Identically Different
Why We Can Change Our Genes
With British humor, this professor cites cutting-edge twin studies to investigate causes of differences.
The nature vs. nurture pendulum has swung toward genetic predetermination in recent years, with much-hyped searches for (and often, announcements of) gay genes, obesity genes, alcoholism genes, and more. Tim Spector’s book Identically Different looks to set the record straight by explaining science’s current understanding of the roles of environment, genetics, and a third hybrid factor, epigenetics.
Spector is about as well-qualified on these topics as any author could be—he’s a professor of genetic epidemiology who set up the TwinsUK register in 1995, which continues to provide valuable data on genetic heredity. He’s also been quoted often in the media and has appeared in television documentaries.
The title, Identically Different, mainly refers to Spector’s studies and numerous examples involving identical twins. The book is filled with fascinating, often mystifying, real-life cases of twins separated at birth who exhibit strikingly similar or dissimilar characteristics later in life, or twins raised in seemingly similar environments who differ radically as adults. In each case, Spector probes into the genetic and environmental causes of these differences.
Aside from bringing readers up to the cutting edge of scientific knowledge on these subjects, Spector does an excellent job explaining epigenetics (the influence of environment on genome modifications, and how and when genes are expressed). Here, too, Spector has amazing examples at hand, including illustrating how the diet of a mother can impact the health and physical makeup of not just her children but also her children’s children.
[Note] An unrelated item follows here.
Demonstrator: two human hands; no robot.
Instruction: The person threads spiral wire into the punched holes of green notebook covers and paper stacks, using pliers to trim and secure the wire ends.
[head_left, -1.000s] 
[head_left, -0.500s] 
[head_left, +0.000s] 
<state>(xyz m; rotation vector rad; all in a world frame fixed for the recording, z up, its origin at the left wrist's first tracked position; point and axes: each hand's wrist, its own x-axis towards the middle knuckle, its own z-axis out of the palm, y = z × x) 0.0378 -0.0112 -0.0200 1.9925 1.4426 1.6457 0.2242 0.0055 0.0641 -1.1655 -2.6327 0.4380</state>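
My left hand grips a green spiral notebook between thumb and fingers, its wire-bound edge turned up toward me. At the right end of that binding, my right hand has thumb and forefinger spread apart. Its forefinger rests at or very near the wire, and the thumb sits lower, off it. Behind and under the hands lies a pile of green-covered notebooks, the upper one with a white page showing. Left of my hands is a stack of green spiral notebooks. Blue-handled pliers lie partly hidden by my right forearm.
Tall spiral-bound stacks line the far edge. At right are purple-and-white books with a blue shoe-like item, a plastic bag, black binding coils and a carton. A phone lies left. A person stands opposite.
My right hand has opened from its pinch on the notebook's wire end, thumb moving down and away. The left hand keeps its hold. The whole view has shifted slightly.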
Epigenetics explains much of what’s missing in the genes vs. environment debate, but Spector carefully parses just how much is yet unknown. In a chapter discussing talent, he challenges the “genetics” argument that Kenyans and Ethiopians make better long-distance runners and suggests that motivation, not purely physical attributes, seems to be the primary factor in determining athletic and intellectual success. Then, in an admission to how complex these matters are, he concludes that “the key motivation factor is again likely to be a mix of genes and environment.” The book’s subtitle, Why We Can Change Our Genes, is clarified when Spector explains that not only is true genetic predetermination rare but that the choices we make today can indeed affect not just our own genes but those of future generations.
The book is broken into concise chapters with titles like “The happiness gene,” “The parenting gene,” and “The fat gene,” written with occasional bits of British humor that mostly hit the mark. Spector’s interesting examples may have readers noticing finger lengths (tied to testosterone exposure in the womb) and checking the plastic bottles they drink from (exposure to BPA, a chemical in many plastics, has been tied to a host of health problems). Identically Different cuts to the heart of what makes us the way we are.